Amber Philips from WaPo wrote an article Monday where she revealed her surprise that a majority of Americans not only support gun rights, but also support Rick Perry's position that more people carrying guns could prevent a mass shooting like the one in Lafayette, Louisiana.

"With every major mass shooting in America, gun rights supporters seem to be digging in even further -- and bringing the rest of America along with them," wrote Philips with righteous indignation.

She referenced a 2014 Pew Research Poll that stated since the Newton, Conn. massacre there has been a near double-digit increase in the number of Americans who believe gun ownership could "protect people from becoming victims of crime."

The strongest gains in support has been with traditionally Democratic constituencies like blacks and women whose numbers rose by 25 and 11 points, respectively.

As Philips notes, this is the first time in two decades of Pew surveys that more Americans supported gun rights over gun control, further cementing the opinion that gun rights were the culture war that liberals lost.

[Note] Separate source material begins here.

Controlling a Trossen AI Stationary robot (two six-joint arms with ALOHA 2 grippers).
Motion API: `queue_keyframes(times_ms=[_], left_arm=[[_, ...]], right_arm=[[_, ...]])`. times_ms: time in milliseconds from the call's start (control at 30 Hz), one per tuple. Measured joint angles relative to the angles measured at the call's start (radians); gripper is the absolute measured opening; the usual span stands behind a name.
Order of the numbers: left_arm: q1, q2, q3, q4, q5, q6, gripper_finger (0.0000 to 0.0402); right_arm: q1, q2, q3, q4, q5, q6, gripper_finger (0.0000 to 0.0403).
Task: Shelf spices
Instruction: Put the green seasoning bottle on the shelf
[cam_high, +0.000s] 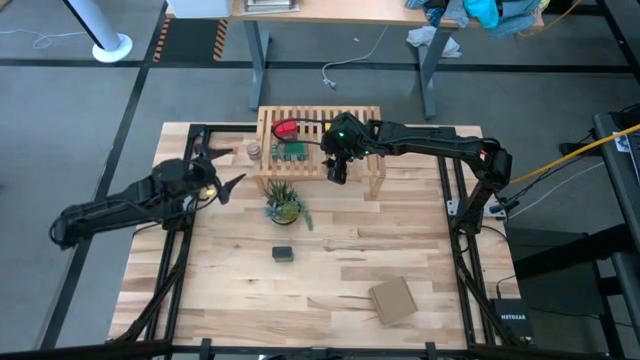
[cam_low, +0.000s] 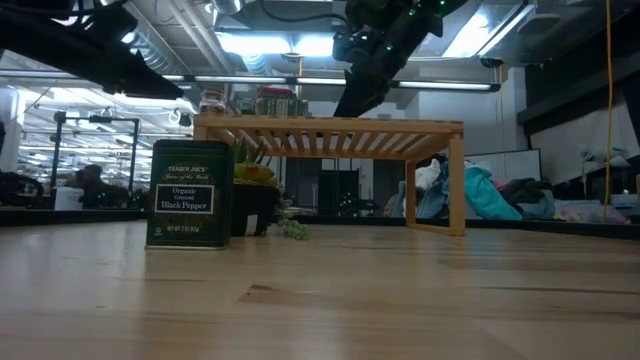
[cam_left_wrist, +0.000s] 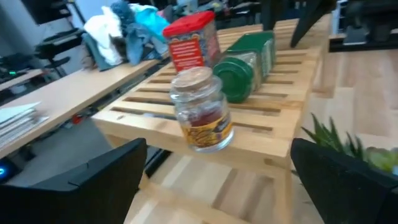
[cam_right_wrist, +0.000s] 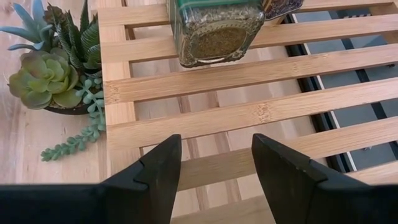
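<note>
The light-wood slatted shelf (cam_high: 350, 152) stands at the table's far middle. On its left part the red tin (cam_high: 285, 129) stands upright, the green-capped jar (cam_high: 293, 151) lies on its side, and the tiny clear jar (cam_left_wrist: 202, 113) stands at the left end. The dark tin (cam_high: 283, 253) stands on the table near the middle, labelled black pepper in the low view (cam_low: 190, 193). My right gripper (cam_right_wrist: 214, 165) hangs open above the shelf's slats, just right of the green-capped jar (cam_right_wrist: 214, 28). My left gripper (cam_left_wrist: 214, 186) is open beside the shelf's left end, facing the tiny jar.
A small potted plant (cam_high: 285, 205) sits on the table just in front of the shelf, between it and the dark tin. A flat brown cardboard piece (cam_high: 393, 300) lies toward the near right. Black frame rails (cam_high: 460, 240) run along both table sides.
</note>
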Motion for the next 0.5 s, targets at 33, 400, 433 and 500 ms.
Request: queue_keyframes(times_ms=[33, 400, 433, 500], left_arm=[[0.013, 0.008, 0.000, 0.003, 0.027, 0.000, 0.0392], [0.144, 0.141, -0.010, 0.111, 0.223, 0.002, 0.0392], [0.153, 0.157, -0.010, 0.122, 0.246, 0.004, 0.0392], [0.166, 0.184, -0.010, 0.129, 0.262, 0.003, 0.0392]], right_arm=[[0.000, 0.000, 0.000, 0.002, 0.000, 0.000, 0.0202], [0.000, 0.000, 0.000, 0.006, -0.011, 0.000, 0.0202], [0.000, 0.000, 0.000, 0.006, -0.011, -0.001, 0.0202], [0.000, -0.001, 0.000, 0.006, -0.011, -0.001, 0.0202]])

"The National Rifle Association have long been taking advantage of the shift in public opinion to ensure no new gun restrictions pass Congress," Philips wrote. "Their well mobilized and politically active group of supporters is one of the reasons a post-Newtown universal background check bill failed in the Senate, despite overwhelming support in polls testing the specifics of the proposal."

Certainly the NRA has been able to fight against Congress passing universal background checks after the recent massacres. Even Democrat senators who support gun laws tend to reverse that position by the time they run for re-election, according to a 2014 research paper by the National Bureau of Economic Research.

Philips wrote that on a somber note the recent shootings in Charleston, South Carolina and Lafayette will do nothing to move Congress to act in support of gun control.

"It's even clearer that gun laws likely won't change when you zoom out to Americans' overall feelings on guns; with every mass shooting, in fact, we seem to be embracing the idea of more guns rather than fewer," she wrote.

Yet and still Philips credits the NRA too much. Yes, they have been incredibly effective at lobbying Congress for their cause and have millions of due paying gun supporters to help them finance their activities, but their strength is a result of the culture, rather than the culture embracing their work.

It is impossible for a policy group like the NRA to move the opinion polls of the nation. If gun control were such a politically winning move, Democratic politicians in red and purple states would be leading the cause rather than sitting on the sidelines.